Purpose
Find the shortest distance from one vertex to another. (Single starting point shortest path) ** Can be used even if there is an edge with a negative cost **.
principle
Let the number of vertices of the graph be $ V $ and the number of edges be $ E $. Create a list $ d $ that records the minimum cost for each vertex. Here, the distance to one's own point is fixed at 0, and the distance to another point is INF.
From here, look at all the sides and update the shortest distance. Specifically, if the edge $ e $ has the information cost $ cost $ from vertex $ from $ to vertex $ to ,
$d[from] + cost < d[to]$$
When, the value of $ d [to] $ is updated to $ d [from] + cost $.
A total of $ V -1 $ times to look at all edges will determine all minimum costs in the absence of a negative cycle. In other words, if the minimum cost is still updated at the $ V $ th time, it has a negative cycle, so the correct minimum cost cannot be obtained.

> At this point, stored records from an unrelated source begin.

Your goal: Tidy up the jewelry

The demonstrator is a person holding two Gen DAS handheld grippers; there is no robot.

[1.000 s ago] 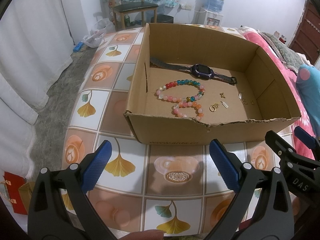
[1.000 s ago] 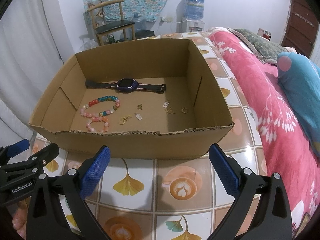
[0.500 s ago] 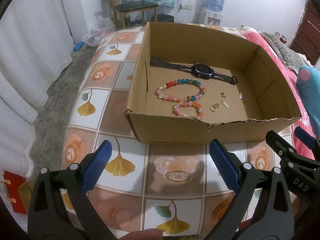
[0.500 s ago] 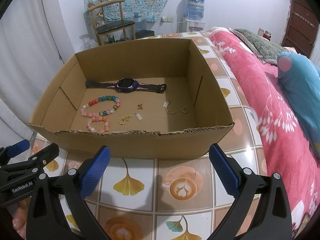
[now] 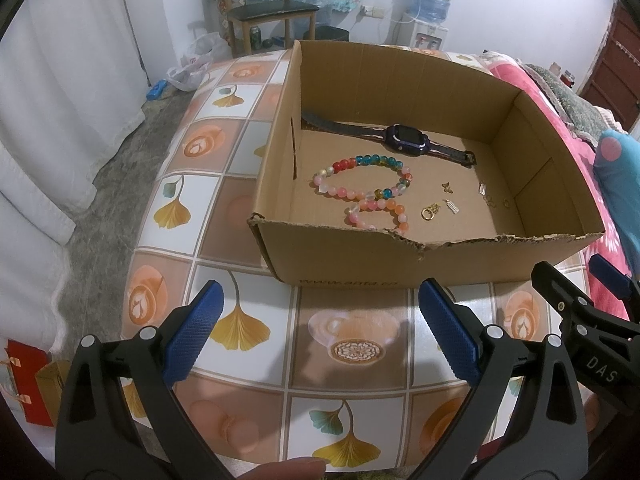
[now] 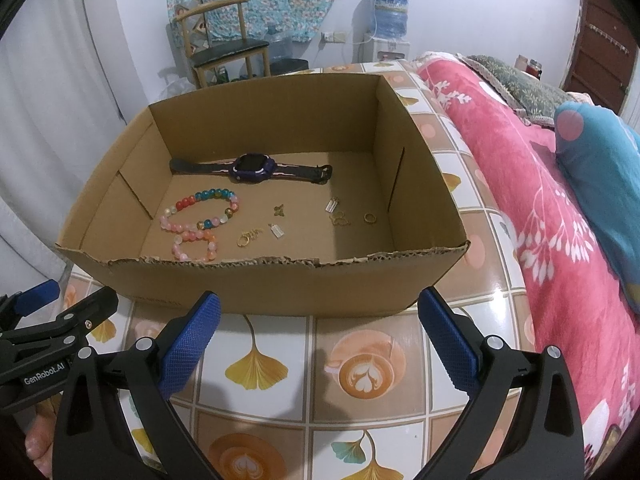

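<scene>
On the floor of an open cardboard box (image 6: 256,288), several pieces of jewelry lie spread out. Toward the far wall lies a dark purple smartwatch (image 6: 253,167) with its strap stretched flat. Nearer, on the left side, sits a multicoloured bead bracelet (image 6: 200,210) of red, teal, yellow and pink glassy beads, and touching its near edge is a smaller pink and orange bead bracelet (image 6: 195,245), partly hidden behind the box's ragged front rim. To the right of the bracelets lie small gold pieces: a gold ring with a charm (image 6: 246,239), a small butterfly-shaped charm (image 6: 279,210), a little rectangular tag pendant (image 6: 276,230), another silver-toned tag (image 6: 332,204) with a tangle of thin gold loops (image 6: 340,219) just beside it, and a plain gold ring (image 6: 369,217) nearest the right wall. The pieces are too small to tell finer detail.

The box stands on a table (image 6: 280,364) covered in a tiled cloth printed with ginkgo leaves and coffee cups, beside a pink floral blanket (image 6: 532,208).

Both claws hover over the table just in front of the box, outside it and touching nothing. The left gripper (image 5: 320,330) has its blue pads spread wide, and the right gripper (image 6: 318,338) is likewise spread wide and empty.
</scene>
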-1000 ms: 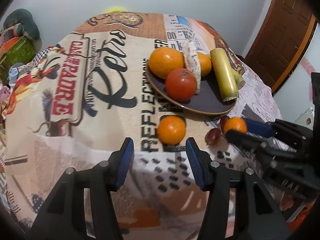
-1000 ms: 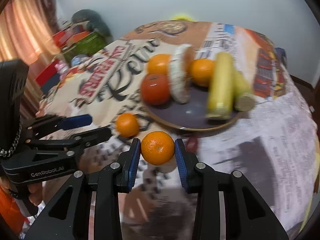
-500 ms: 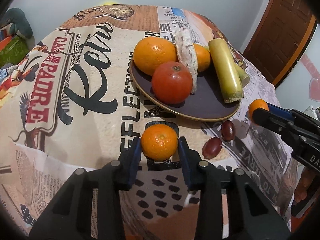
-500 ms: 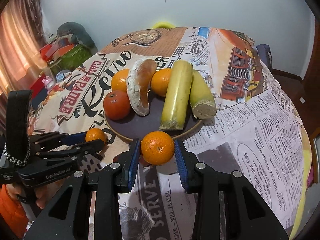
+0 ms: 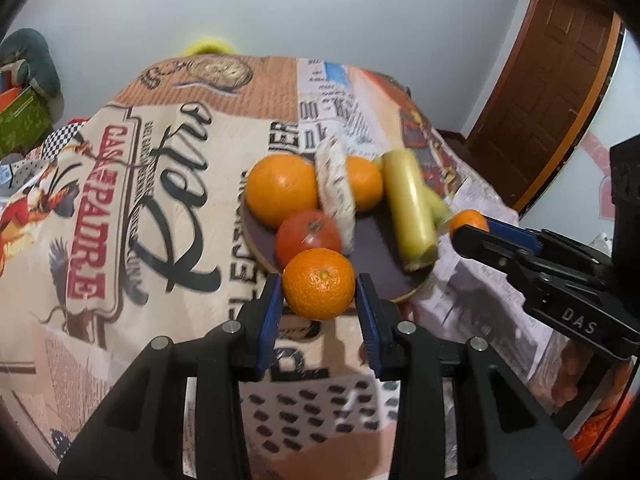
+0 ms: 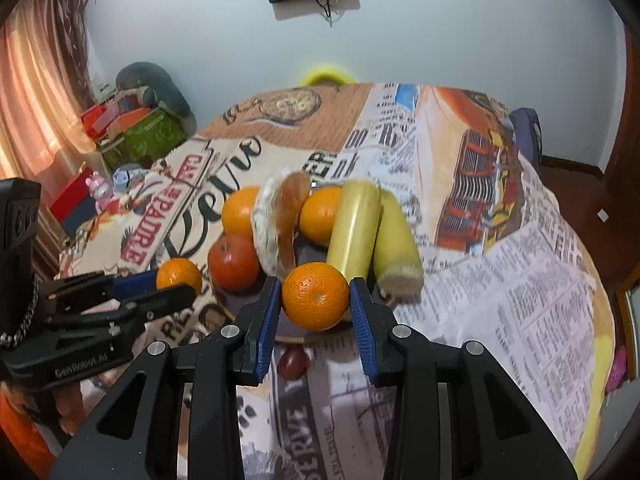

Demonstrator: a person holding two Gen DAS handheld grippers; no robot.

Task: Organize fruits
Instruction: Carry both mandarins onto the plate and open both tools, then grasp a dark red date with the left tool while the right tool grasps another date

So why is it okay to complete the operation in a $ V -1 $ loop? Explain how to understand yourself. The same vertex will never be included in the least costly path to a vertex. If it is included, there is a negative cycle, so the correct route cannot be found in the first place. From the above, the maximum number of edges included in the shortest path to a certain vertex is $ V -1 $. As you can see by checking the code after this, the order of the sides is the input order. (It does not search in the order of closeness like breadth-first search.) In other words, consider the process of finding the shortest path of $ V -1 $. Hopefully, one loop will follow the edges in order from the front, and this shortest path may be found. However, suppose that the order of the sides to be examined is neatly arranged from the back. At this time, if the front side is not examined, the side after that cannot be considered as a part of the shortest path. (Because the distance to $ from $ is not INF or the minimum cost) In other words, in this case, only one of the shortest paths can be found for each loop. So this is the worst case, requiring $ V -1 $ loops.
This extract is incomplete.